Нечеловеческую хватку, змеиную, мощную и беспощадную. Он впился мне в шею, и из головы улетучились все мысли. Я даже не потянулась за кинжалом. Только бросила фонарь на землю и попыталась отцепить от себя этого змея. Но мне становилось все тяжелее дышать, тело извивалось от боли, губы растягивались в немом крике, глаза застилала темная пелена. Я поняла, что сейчас умру.

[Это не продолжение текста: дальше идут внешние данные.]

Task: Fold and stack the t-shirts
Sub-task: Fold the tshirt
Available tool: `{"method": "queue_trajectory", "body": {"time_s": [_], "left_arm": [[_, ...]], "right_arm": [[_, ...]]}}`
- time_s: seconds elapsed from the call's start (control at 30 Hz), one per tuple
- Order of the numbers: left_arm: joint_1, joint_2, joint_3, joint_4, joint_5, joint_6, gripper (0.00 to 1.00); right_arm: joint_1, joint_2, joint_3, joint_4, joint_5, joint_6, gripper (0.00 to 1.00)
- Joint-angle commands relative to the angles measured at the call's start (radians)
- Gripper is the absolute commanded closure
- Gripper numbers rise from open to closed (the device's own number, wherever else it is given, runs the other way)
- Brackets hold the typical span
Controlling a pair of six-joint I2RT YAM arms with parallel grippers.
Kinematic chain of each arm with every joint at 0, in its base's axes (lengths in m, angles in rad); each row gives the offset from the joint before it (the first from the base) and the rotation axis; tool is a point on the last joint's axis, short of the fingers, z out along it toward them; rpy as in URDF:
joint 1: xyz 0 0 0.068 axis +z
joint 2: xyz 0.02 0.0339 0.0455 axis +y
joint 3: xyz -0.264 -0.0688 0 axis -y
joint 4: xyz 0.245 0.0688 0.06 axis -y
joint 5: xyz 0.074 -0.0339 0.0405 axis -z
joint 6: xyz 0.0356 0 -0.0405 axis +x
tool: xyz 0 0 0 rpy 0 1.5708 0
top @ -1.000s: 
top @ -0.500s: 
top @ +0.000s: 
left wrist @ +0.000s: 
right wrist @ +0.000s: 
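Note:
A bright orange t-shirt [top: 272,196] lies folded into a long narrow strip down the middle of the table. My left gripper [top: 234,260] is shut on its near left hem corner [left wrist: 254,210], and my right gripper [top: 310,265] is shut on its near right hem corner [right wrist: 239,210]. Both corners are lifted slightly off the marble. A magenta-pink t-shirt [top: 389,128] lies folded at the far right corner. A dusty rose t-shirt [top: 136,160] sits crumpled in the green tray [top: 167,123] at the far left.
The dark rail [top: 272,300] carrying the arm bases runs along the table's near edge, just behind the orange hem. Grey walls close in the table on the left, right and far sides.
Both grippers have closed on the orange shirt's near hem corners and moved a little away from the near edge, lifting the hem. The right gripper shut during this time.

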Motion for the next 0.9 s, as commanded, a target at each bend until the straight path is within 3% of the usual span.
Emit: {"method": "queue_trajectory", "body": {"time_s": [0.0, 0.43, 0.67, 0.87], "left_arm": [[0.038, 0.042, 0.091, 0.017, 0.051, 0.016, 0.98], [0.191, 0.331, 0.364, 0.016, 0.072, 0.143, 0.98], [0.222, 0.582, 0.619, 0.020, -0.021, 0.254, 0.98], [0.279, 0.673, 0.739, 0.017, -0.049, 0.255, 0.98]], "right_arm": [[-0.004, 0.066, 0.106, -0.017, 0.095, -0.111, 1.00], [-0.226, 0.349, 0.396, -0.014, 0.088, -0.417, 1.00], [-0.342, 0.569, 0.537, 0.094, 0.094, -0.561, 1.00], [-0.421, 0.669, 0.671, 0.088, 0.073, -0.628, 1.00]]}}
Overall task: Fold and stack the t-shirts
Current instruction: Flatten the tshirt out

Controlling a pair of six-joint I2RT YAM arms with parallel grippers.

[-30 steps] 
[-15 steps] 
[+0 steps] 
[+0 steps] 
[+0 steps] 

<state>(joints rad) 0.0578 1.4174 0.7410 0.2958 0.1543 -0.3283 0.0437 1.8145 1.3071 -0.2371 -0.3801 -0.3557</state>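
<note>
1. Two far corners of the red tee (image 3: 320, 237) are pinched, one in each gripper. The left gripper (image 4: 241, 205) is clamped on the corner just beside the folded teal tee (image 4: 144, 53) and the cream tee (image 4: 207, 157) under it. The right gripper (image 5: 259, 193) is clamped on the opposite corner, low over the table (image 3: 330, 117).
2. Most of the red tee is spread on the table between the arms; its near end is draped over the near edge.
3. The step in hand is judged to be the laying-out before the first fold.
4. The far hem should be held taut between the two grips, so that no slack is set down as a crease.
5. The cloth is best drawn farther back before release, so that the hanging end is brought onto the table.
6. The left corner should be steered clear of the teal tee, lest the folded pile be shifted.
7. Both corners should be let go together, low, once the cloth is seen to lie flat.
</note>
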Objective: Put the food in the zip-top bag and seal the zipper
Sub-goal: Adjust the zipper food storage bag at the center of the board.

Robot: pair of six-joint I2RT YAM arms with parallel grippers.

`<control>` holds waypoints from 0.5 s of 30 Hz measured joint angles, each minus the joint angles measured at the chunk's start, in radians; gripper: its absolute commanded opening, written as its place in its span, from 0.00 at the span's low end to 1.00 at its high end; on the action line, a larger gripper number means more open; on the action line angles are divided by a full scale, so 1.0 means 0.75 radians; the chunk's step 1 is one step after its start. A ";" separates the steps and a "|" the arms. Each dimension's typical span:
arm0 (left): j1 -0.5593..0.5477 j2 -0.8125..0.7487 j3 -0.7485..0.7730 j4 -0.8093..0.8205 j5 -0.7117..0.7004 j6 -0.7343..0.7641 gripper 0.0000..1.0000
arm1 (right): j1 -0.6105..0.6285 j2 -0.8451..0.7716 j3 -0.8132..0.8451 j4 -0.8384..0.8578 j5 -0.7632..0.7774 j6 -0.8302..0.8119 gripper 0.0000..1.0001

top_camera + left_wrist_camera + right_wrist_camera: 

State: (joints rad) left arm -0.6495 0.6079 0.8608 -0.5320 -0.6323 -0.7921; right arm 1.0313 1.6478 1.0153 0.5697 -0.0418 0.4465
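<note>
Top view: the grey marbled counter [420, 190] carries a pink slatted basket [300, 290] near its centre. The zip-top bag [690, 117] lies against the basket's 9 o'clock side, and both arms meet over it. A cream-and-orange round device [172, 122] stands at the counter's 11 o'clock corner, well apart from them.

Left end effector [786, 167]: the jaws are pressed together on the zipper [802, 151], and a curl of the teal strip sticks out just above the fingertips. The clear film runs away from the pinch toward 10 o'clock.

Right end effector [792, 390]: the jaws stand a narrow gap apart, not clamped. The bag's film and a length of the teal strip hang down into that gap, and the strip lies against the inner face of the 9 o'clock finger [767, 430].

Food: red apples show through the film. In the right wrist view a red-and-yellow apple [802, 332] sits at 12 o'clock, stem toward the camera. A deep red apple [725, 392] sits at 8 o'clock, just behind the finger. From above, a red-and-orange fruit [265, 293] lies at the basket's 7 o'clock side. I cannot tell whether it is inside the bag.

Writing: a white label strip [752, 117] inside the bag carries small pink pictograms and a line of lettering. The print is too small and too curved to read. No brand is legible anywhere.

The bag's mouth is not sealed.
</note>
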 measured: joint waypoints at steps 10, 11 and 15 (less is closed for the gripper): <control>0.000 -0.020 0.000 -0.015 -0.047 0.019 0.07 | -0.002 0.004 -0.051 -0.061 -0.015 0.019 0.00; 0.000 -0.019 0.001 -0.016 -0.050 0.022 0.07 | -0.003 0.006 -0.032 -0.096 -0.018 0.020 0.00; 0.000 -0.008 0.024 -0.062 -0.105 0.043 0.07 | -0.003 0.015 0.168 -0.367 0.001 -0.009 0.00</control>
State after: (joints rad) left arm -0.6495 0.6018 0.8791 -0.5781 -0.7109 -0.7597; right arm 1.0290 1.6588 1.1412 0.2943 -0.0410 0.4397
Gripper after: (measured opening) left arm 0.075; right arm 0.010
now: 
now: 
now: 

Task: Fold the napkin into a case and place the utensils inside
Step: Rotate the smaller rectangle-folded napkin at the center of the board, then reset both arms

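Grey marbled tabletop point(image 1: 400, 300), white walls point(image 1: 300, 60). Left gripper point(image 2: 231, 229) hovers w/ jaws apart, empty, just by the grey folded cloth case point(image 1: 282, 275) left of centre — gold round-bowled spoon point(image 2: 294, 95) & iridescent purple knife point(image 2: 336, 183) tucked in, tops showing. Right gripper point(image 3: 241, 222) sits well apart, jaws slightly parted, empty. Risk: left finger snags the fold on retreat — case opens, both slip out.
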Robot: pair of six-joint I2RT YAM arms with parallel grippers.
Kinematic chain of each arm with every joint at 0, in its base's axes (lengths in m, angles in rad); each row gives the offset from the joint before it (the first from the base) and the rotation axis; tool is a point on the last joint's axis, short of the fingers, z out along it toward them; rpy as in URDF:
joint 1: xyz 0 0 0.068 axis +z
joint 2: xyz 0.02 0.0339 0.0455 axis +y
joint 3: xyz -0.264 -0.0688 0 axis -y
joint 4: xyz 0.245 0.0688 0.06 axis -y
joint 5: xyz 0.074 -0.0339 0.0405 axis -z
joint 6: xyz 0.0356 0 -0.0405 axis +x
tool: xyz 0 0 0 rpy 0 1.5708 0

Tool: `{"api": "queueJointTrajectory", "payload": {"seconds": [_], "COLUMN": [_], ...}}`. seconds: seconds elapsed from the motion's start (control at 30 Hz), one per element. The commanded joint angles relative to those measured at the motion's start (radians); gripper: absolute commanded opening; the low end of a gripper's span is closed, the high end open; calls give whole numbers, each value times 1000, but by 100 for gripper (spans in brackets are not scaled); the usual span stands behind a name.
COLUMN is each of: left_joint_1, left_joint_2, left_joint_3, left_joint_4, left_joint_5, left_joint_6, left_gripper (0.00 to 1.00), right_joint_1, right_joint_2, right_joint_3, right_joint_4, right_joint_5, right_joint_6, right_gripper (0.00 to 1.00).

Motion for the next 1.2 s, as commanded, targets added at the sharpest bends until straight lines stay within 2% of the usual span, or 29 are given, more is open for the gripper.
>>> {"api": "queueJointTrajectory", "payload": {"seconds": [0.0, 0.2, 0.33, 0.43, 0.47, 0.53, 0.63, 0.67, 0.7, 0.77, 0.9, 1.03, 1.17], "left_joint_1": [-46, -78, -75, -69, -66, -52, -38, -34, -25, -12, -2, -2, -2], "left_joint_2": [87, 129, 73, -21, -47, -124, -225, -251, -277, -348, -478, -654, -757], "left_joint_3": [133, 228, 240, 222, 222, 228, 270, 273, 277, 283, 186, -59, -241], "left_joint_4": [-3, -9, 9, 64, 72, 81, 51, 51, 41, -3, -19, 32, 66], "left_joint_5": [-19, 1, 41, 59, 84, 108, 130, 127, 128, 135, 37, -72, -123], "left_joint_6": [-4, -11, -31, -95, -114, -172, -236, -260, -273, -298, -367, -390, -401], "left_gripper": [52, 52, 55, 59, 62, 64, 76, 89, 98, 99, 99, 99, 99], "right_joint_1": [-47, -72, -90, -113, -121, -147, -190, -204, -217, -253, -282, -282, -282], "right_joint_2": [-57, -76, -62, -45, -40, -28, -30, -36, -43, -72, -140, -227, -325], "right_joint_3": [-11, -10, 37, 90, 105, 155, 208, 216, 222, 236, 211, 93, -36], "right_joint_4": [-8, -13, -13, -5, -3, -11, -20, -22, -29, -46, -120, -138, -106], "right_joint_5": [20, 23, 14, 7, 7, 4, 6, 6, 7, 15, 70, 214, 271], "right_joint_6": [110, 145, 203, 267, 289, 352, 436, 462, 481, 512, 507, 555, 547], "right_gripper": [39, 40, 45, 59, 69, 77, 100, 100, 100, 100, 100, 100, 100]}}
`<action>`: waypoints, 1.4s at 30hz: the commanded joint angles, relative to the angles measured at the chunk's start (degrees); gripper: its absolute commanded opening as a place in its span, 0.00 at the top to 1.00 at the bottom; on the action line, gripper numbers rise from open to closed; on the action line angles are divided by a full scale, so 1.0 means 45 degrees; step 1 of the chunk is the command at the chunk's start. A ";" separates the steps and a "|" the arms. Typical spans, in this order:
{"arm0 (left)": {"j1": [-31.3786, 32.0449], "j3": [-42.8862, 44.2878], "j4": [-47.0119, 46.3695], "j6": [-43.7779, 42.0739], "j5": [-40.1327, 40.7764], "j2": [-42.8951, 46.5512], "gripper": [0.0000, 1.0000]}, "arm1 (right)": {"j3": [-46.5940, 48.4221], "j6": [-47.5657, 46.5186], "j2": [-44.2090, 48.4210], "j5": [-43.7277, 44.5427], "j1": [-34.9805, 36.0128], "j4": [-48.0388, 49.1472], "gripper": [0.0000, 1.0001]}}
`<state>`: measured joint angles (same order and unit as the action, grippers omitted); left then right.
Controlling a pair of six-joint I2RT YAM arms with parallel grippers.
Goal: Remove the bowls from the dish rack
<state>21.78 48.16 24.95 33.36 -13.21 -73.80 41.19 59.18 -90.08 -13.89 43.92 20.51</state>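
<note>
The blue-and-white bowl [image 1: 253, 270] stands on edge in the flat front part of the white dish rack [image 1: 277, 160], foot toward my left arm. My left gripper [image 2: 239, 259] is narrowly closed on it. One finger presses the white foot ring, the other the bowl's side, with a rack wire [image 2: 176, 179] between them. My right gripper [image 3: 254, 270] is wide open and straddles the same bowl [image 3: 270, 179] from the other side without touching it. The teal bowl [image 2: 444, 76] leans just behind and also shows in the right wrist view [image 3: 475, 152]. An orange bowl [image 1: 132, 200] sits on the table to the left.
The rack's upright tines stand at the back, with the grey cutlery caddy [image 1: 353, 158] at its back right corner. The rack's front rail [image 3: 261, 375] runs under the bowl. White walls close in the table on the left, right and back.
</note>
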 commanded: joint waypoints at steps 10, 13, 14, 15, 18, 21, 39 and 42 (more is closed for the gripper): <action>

Не знаю, сколько времени прошло, но меня разбудил свет, прорезавший тьму; свет недобрый, ярко-оранжевый, дрожащий, дьявольский. Я моргнула и увидела, что это пляшут языки пламени, а я лежу совсем рядом с ними, на твердой холодной мостовой, по которой разлито масло из разбитого фонаря, и надо мной склонились три или четыре человека, но их силуэты размываются перед глазами — из-за ночной тьмы, тумана, моей растерянности и боли, из-за вуали. И голоса у них такие же размытые, пьяные:
— Она что, мертвая?
— Это ж каким надо быть мерзавцем, чтобы удавить монахиню!
— Может, один из этих понаехавших анархистов ее пришил? Они ж религию на дух не переносят.
— А вы его увидеть-то успели?
— Она дышит?
Один из пьяниц нагнулся и приподнял мою вуаль.